**Goal of the exercise**: Filtering the records below, copy only those lines that include the word "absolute".

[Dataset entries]
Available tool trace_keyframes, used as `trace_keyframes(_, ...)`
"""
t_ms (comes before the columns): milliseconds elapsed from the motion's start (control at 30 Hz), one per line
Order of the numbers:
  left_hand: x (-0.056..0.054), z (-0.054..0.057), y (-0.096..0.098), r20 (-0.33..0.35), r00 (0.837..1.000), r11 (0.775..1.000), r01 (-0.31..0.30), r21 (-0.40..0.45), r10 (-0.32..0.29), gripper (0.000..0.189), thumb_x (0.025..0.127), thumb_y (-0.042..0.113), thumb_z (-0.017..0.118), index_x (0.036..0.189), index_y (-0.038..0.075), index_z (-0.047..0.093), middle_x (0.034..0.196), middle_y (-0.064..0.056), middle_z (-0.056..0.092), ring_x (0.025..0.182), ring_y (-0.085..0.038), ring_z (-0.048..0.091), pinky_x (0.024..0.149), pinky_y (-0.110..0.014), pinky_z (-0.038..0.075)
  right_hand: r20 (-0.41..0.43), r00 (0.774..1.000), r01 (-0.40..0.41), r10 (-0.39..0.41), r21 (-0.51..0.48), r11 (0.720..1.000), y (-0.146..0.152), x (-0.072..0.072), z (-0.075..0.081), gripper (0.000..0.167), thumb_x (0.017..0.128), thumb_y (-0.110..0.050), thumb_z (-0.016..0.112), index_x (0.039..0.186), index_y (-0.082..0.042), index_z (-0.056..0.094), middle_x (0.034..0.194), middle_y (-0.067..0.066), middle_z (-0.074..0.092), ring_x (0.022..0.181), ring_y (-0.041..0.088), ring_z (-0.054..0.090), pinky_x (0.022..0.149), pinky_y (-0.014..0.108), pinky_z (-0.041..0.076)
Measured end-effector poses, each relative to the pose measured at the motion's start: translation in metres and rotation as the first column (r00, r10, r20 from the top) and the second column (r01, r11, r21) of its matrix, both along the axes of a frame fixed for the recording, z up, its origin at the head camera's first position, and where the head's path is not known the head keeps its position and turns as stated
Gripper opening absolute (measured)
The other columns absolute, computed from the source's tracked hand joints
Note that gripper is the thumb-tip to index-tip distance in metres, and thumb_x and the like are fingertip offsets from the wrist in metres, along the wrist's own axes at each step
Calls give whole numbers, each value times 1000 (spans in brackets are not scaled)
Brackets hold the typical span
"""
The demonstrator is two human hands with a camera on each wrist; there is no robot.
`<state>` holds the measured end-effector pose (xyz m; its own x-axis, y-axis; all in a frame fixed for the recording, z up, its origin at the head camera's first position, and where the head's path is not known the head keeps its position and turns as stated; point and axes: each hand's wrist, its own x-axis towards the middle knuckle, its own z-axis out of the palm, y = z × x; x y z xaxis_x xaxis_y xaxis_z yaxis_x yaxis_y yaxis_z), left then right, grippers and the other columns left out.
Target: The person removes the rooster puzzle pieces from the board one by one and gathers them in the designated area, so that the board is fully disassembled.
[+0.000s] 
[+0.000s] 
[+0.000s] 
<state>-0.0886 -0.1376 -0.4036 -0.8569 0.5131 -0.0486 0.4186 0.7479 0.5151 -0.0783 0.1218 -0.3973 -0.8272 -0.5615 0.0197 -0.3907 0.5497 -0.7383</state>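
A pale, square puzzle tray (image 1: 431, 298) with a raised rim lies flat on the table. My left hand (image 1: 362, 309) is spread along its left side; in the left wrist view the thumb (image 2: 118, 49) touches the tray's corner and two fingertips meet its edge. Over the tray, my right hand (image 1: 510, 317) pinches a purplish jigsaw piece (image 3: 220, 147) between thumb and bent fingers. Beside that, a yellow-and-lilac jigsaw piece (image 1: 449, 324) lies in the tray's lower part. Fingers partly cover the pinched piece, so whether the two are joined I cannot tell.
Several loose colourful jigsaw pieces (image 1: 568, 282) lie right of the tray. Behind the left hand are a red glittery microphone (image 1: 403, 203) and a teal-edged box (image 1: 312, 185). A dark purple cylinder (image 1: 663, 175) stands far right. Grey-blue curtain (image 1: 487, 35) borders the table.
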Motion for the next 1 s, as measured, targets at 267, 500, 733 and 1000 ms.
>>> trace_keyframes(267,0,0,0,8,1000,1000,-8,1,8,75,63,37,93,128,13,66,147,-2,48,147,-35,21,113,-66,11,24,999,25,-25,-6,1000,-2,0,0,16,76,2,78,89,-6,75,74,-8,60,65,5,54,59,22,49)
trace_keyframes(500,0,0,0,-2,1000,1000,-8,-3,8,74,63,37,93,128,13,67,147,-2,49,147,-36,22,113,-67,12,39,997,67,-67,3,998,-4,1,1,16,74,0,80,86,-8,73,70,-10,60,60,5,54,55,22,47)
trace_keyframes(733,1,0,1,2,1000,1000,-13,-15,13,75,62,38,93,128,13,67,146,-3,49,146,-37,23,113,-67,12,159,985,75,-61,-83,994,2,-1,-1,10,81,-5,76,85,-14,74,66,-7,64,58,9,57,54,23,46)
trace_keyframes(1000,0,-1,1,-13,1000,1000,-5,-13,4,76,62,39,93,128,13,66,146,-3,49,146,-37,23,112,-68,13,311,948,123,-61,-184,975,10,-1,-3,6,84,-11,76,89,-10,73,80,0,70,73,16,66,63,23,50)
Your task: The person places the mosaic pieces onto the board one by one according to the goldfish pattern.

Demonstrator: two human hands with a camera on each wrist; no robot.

**Result of this exercise**:
Gripper opening absolute (measured)
The other columns absolute, computed from the source's tracked hand joints

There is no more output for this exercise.